Definitely. I don't remember what the guys name was, but there was the "light organ" way way back. Then there was Russolo (author of the art of noises) the Futurist and his "noise generators". Even though his performances were about the sound, the generators themselves were like sculptures. Then there's John Cages work with photo sensors, that was even interactive as well. Jean Michelle Jarre and his laser harp and probably many more.

> Would you describe yourself as a multimedia artist, a net.artist, programmer, or none of the above?
I normally call myself an artist working with sound. The net and computers are just my tools. It would be like a painter calling himself a brush artist or a musician calling himself a string artist or multihorn artist.

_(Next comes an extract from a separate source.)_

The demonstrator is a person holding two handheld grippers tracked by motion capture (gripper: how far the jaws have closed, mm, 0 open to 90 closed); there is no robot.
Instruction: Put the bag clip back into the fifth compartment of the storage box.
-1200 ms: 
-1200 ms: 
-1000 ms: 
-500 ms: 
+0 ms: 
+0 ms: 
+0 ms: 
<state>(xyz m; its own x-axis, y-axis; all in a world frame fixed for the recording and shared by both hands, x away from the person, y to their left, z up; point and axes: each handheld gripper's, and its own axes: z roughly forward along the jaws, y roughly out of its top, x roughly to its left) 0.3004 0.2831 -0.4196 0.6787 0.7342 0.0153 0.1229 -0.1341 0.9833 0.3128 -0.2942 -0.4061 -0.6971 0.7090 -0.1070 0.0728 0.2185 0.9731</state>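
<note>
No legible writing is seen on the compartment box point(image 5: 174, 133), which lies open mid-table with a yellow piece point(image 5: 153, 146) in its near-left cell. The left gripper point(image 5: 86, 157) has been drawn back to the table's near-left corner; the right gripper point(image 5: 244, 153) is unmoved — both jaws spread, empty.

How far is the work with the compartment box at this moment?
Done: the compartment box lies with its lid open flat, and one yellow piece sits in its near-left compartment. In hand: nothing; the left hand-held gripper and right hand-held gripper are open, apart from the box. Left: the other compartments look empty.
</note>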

> What software do you use most and why?
I'm constantly finding new tools to use. What I use most varies from time to time. There was a phase where I used Flash most, then there was Max, then came Pure Data. Right now I'm still at the Pure Data stage. What I really like about PD is the fact that it's available for all the primary server OS's. Being able to create a sound generating patch on a Linux webserver opened a whole world of new possibilities for me. But of course, Dreamweaver is a regular. And believe it or not, I use pico a lot to edit my PHP scripts. I do most of my stuff on a Mac running osx and the new TextEdit program throws a bunch of extra garbage into the files so you can't use it for hand scripting.

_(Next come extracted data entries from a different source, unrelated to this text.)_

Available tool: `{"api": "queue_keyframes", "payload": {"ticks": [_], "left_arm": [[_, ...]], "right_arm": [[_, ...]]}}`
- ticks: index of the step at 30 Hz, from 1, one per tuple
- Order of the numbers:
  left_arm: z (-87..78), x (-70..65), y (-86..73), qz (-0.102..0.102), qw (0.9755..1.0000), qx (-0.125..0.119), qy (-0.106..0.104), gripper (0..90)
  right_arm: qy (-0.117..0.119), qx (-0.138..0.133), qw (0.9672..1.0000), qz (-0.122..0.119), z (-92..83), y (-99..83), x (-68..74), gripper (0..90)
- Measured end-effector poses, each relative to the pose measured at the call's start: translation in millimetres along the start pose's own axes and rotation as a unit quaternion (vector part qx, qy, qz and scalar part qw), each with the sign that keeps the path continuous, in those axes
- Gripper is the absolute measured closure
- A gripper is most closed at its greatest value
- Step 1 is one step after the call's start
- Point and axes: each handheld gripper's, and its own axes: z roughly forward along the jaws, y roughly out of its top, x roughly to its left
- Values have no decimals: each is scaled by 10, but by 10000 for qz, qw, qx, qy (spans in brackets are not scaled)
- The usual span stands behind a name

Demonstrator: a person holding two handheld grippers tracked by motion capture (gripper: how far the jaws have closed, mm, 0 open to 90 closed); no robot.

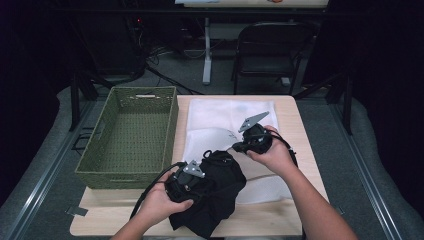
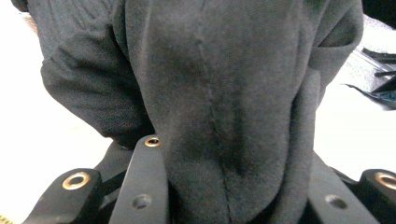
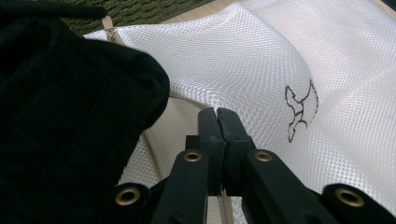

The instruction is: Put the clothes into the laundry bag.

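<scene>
On the left half of your table stands a green woven basket (image 1: 131, 135), rectangular, with slanted walls and a handle slot in its far end; nothing lies inside it. Just beside it, on the pale wood table (image 1: 295, 130), spreads a white mesh bag (image 1: 227, 117), a fine net fabric with a small dark outline emblem stitched on it (image 3: 301, 109) and a zip along its edge. Your right gripper (image 3: 217, 114) has its jaws pressed together on the rim of that mesh bag, lifting the edge so the mouth gapes. Your left gripper (image 1: 192, 182) is clamped on a black garment (image 2: 224, 93), a soft, matte, fleecy cloth with a seam down its middle, bunched thick between the jaws. That garment sits at the near edge of the table, touching the mesh bag's open mouth.
</scene>
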Motion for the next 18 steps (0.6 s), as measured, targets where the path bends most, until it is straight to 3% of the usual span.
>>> {"api": "queue_keyframes", "payload": {"ticks": [18], "left_arm": [[143,-34,-2,61,9998,97,-139,696]], "right_arm": [[-13,-102,9999,-4,-24,23,6,893]]}}
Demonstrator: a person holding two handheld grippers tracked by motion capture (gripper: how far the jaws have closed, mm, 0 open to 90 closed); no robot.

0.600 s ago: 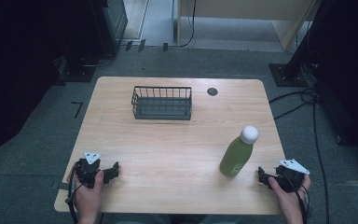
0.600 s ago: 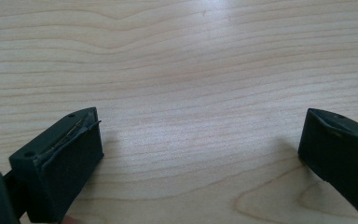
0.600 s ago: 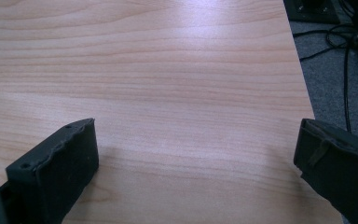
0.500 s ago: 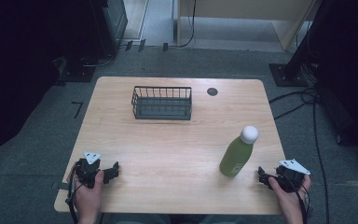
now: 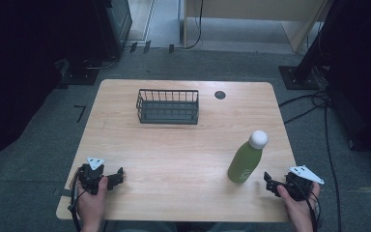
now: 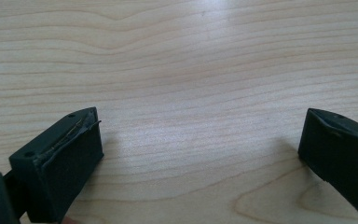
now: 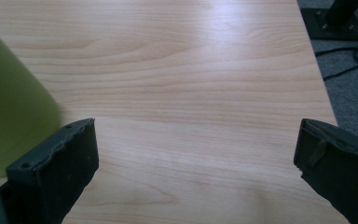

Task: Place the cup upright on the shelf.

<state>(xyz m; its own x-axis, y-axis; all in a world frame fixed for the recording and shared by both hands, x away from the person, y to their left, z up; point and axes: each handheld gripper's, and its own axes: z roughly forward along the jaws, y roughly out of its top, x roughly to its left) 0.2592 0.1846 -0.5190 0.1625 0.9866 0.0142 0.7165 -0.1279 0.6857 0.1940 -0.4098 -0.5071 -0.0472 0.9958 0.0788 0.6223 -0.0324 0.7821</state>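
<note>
Item 1, left gripper (image 5: 118, 177): held in the person's left hand, resting low at the near left corner of the table (image 5: 174, 145), well apart from the green bottle (image 5: 245, 162) and to its left. Jaws stand wide apart over bare wood; nothing between them. Position unchanged from the earlier frames.

Item 2, wire basket (image 5: 167, 106): black, empty, standing beyond the bottle and to its left, near the table's far edge. Unmoved.

Item 3, green bottle: upright, white cap on top, at the table's right side. Unmoved, untouched.

Item 4, right gripper (image 5: 268, 182): held in the right hand, just beside the bottle on its near right. Jaws spread wide, empty; the bottle's wall (image 7: 9, 116) lies outside the left one.

Judgement: no change anywhere; work not yet begun, and the bottle likely gets grasped first.
</note>
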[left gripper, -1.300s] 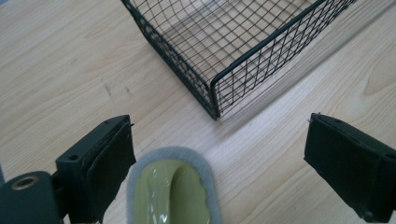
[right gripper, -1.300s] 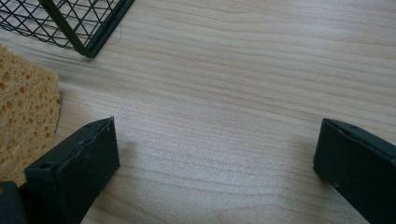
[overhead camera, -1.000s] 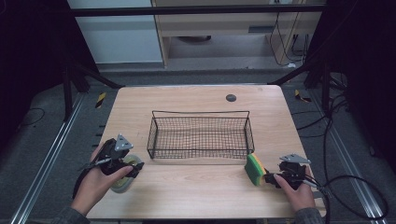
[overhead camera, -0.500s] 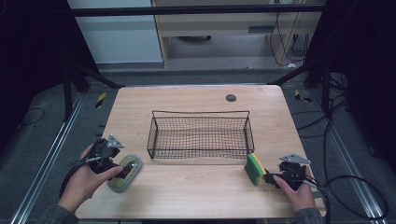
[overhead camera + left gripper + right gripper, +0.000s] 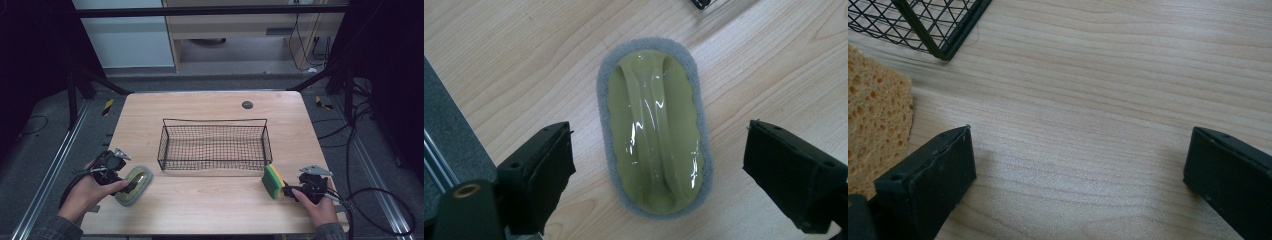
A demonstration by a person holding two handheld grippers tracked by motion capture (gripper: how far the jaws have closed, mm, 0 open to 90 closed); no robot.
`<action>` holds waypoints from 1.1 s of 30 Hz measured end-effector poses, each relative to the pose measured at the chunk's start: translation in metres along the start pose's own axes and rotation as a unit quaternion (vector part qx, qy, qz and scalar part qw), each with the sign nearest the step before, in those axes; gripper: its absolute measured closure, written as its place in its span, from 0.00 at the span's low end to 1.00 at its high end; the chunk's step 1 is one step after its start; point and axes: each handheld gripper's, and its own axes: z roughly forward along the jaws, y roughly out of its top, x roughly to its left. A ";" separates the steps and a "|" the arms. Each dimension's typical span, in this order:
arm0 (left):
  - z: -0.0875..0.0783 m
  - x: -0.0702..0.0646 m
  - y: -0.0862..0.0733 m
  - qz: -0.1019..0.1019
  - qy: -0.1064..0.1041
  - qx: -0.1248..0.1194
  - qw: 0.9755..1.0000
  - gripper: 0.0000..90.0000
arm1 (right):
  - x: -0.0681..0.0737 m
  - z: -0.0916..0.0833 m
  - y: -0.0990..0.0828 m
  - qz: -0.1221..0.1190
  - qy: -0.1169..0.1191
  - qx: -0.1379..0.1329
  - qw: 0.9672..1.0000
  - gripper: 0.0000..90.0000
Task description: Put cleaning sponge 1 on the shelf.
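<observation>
While our left gripper [image 5: 659, 165] gapes wide over the green scrubber [image 5: 654, 130], untouched, our right gripper [image 5: 1078, 185] spreads empty beside the sponge [image 5: 873, 120].

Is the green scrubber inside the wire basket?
No, the scrubber lies on the table, outside the basket near its left front corner.

A lab: wooden table [image 5: 210, 200] inside a dark metal frame [image 5: 210, 10], floor cables [image 5: 380, 195].
</observation>
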 end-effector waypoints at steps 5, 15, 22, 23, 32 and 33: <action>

Can you recommend three urls to soundtoys?
That's the only one I can think of.

Would you like to tell us how you made the piece?

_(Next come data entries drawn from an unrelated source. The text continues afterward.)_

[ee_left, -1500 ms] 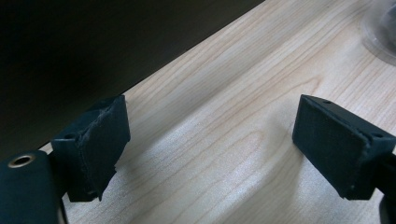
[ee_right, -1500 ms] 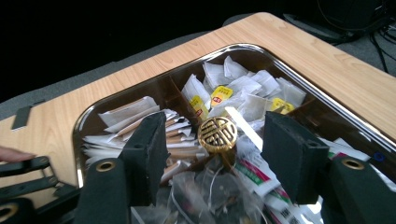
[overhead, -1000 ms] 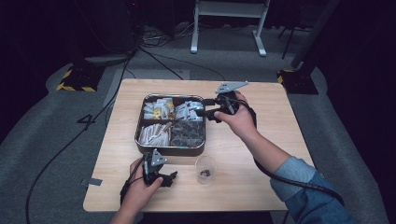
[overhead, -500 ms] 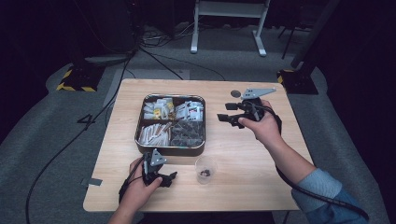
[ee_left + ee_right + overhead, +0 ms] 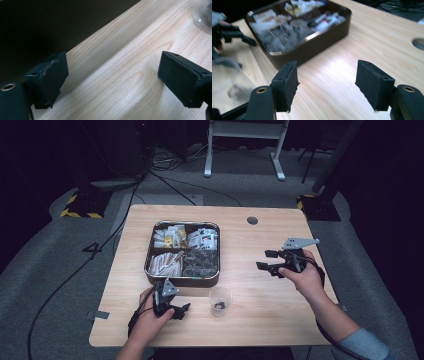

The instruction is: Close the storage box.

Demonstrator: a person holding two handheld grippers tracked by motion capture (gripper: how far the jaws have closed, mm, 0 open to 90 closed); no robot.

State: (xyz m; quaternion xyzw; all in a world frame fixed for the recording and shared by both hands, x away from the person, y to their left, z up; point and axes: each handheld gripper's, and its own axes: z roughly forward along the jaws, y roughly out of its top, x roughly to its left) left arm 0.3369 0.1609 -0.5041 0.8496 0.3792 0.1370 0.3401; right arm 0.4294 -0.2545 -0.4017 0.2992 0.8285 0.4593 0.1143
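Far left of the high view: grey floor with a black cable [image 5: 65, 285] trailing past the pale wooden worktop [image 5: 270, 315], and a yellow-and-black striped base [image 5: 80, 207] farther back. Near the worktop's front edge, toward its left: left hand [image 5: 150, 320] wrapped around the left tongs [image 5: 181, 311], low over the wood, pointing right toward a small clear plastic cup [image 5: 220, 301] with something dark in its bottom. In the left gripper view, left tongs [image 5: 112, 80] spread wide with nothing between the pads, bare wood grain beneath, the worktop's edge running diagonally behind, and the rim of the clear cup [image 5: 203, 15] at upper right. Behind hand and cup, left of centre: a dark rectangular tin [image 5: 182, 281] divided into four compartments, holding pale packets at the back, tan sticks front left, dark pieces front right. Farther right, near the back edge: a round cable hole [image 5: 252, 220]. Toward the right edge: right hand [image 5: 302, 277] holding the right tongs [image 5: 267, 260], raised, aimed left at the tin, well apart from it, grey three-cornered plate on top. In the right gripper view, right tongs [image 5: 327, 83] wide and empty, with the tin [image 5: 312, 47] ahead, blurred, the cup [image 5: 229, 82] at left, and the cable hole [image 5: 418, 43] at right.
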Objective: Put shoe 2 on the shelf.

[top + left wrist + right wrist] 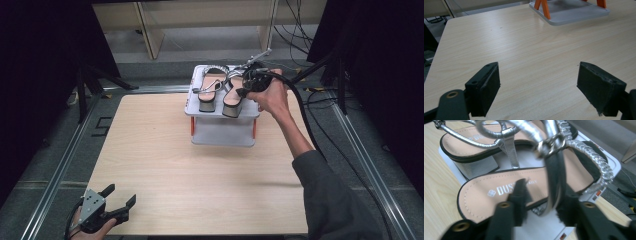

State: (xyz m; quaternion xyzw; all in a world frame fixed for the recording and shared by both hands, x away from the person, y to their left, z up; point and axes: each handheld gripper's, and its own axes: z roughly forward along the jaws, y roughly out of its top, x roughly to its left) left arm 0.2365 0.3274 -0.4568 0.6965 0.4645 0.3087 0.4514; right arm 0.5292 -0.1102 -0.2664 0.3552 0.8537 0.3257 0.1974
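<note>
Two silver block-heel sandals stand side by side on the top of a small grey rack (220,114) with orange legs at the far middle of the table. My right gripper (243,86) hangs over the right sandal (232,97), at its ankle straps. In the right gripper view the jaws (544,195) stand apart over the tan insole (486,192), with a dark strap (554,177) hanging between them, close to the right one and not pinched. The other sandal (461,140) lies beyond. My left gripper (117,204) rests open at the table's near left corner (539,72), with nothing between its jaws.
The rack's lower shelf (222,135) juts toward me; its tray edge (574,17) and an orange leg (545,8) appear in the left gripper view. Bare wooden tabletop (200,175) lies between the rack and my left gripper. Metal rails (65,160) flank the table, with cables (305,115) at the right.
</note>
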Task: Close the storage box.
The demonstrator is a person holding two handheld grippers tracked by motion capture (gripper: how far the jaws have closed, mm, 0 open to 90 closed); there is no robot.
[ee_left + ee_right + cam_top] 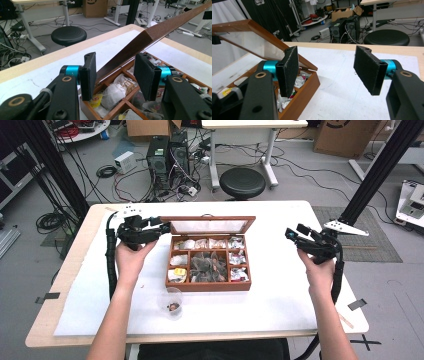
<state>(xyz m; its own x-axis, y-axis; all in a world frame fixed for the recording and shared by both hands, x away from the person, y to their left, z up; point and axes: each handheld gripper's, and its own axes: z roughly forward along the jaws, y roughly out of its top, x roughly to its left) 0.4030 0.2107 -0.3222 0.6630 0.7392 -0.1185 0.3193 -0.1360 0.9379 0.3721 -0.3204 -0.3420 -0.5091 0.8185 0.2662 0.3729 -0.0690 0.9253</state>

The main components of the piece are a Pure-Data patch, a Flash file, a few PHP scripts and an Icecast MP3 server. The PD patch basically looks like a Max/MSP patch but it's alot messier because you can't segment cords and hide objects on locking. But it's got a metronome with variable speed that can be controlled from the web page. It has two 8 step sequencers that run between each other. So first it plays note1 from seq1 then note1 from seq2 then note2 from seq1 and so on. The first sequencer sounds like a regular short sine wave with a sharp attack and slow release but it runs through a delay mechanism that runs at a certain percentage of the metronome speed. The second sequencer on the other hand, goes through a mess of oscilators and phasors and sounds really weird. Sort of spacy background stuff. There's also a monophonic synthesizer with portomento and finally a randomly controlled effects generator that also goes through a mess of oscilators and phasors and ramps up or down from the previous note. It has a single netreceive object that accepts the incoming messages from the webpage and routes them accordingly. All of the audio is then sent to the way cool shoutcast~ object from Olaf Matthes which streams it as MP3 to the Icecast server. The web page is two frames. I had to do it this way so that I could update the interface after the user submits his info without updating the page containing the flash file. The interface is just a couple of plain old html forms with a php scripts for the actions. The php script opens a socket to the netreceive object in the PD patch and feeds the info there. At the same time, it writes the info to a text file that the flash file reads from periodically. The Flash file consists of a bunch of movieclips on the stage that move around. The movie clips all contain basic shapes (square, circle, triangle) in the primary colors. The variables that the movie receives form the webpage change the position, rotation and transparency of the clips. The interaction of the clips is capable of creating all the basic elements of visual composition; mixed colors, points, lines, fields, etc. The whole thing is running on a single Linux box with a 400 mhz celeron cpu. There is a bit of delay between the user submitting changes and then hearing the difference. This is appears to be due to the MP3 encoding.